The allegory of the cave.

I’d like to talk to you all tonight about a famous passage in Plato’s work “The Republic.” That is, no doubt, his most famous work, and this is, no doubt, the most famous part of that work. I highly encourage readers to read Plato. I’m not asking you to agree with him, though I agree with many of his ideas, but I do think you can’t really consider yourself educated without engaging the great ideas of the past.

In this passage, Socrates, the main speaker, asks us to consider a cave. In this cave are prisoners who have never seen the outer world. They are chained up so that they are facing a wall. Behind them are fires and people pass by carrying different objects. The shadows of those objects are seen on the wall by the prisoners and any sounds they hear they think are coming from those objects.

One day, one prisoner is freed somehow. He turns and sees the things as they are, but is blinded by the light. He goes to the outer world and sees the world as it really is. He doesn’t want to return, but he does so anyway. Now his eyes have to get used to the shadows again, but they do. When he tries to tell his fellow prisoners about the real world, they mock him. If they could get free, they would kill him.

What is Plato’s point?

Plato would tell you that you are that prisoner. The shadows on the wall that you see are not the things themselves, which he would call the forms. The forms are the eternal things that you only see representations of here on Earth. You could have a perfect horse, table, computer, etc. However, he also spoke of justice, beauty, equality, and the good.

How is it that you know what good is or equality is? Plato would say it does not come through your senses. For him, these eternal forms exist and when you die, you see them and then you come back later on with a faint memory of the forms. Now it’s not likely that Plato believed in reincarnation, but this is just a likely story for the time being. He would simply be saying he has no better answer at the present.
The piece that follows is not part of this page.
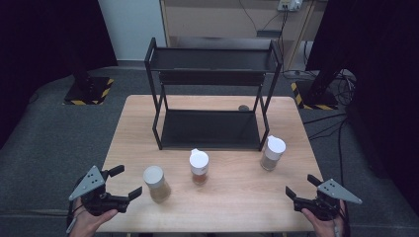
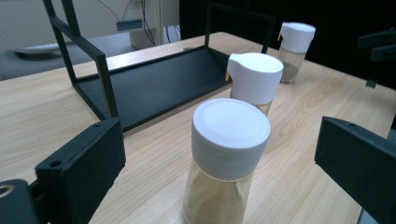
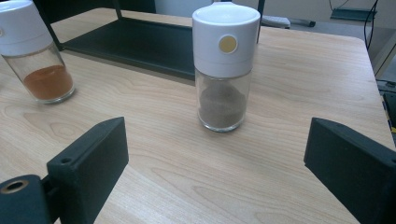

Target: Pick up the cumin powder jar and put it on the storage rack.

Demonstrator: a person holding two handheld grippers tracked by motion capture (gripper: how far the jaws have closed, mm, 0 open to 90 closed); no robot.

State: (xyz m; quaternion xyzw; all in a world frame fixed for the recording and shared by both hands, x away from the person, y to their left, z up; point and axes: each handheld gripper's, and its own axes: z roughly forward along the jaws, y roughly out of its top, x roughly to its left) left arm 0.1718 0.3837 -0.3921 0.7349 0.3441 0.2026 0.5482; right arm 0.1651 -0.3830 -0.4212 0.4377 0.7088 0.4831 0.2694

One could also argue that the prisoner is Socrates. Socrates was the one who came to tell Athenians the truth about Plato’s forms and they chose to kill him and instead stick to sense-experience. If you want to know about this, read the dialogues of Plato which are the apology, Crito, and Phaedo.
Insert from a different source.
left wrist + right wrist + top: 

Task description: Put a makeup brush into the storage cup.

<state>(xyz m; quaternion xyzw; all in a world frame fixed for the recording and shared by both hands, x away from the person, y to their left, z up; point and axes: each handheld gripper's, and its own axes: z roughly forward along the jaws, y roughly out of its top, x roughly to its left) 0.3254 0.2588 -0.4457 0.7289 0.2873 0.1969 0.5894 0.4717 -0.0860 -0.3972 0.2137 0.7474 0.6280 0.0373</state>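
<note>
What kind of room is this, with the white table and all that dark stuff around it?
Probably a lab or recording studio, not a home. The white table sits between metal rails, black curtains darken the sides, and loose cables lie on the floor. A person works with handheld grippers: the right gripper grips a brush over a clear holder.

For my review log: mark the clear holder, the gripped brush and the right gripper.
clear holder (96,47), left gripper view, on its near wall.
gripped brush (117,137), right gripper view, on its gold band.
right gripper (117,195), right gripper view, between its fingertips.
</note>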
By the way, Augustine took the forms and said they were eternal ideas in the mind of God and that the way we know them is that we bear the image of God and they are implicit and innate in us.

Platonism had a shaping in Christian thought for several centuries in the church fathers. Though he was a pagan, that doesn’t mean all Plato taught was false. We as Christians should engage with the ideas of him and the other great philosophers and take the truth that is in there and throw out the rest. God gave men wisdom, and it would be a shame for us to think it only dwells in Christians.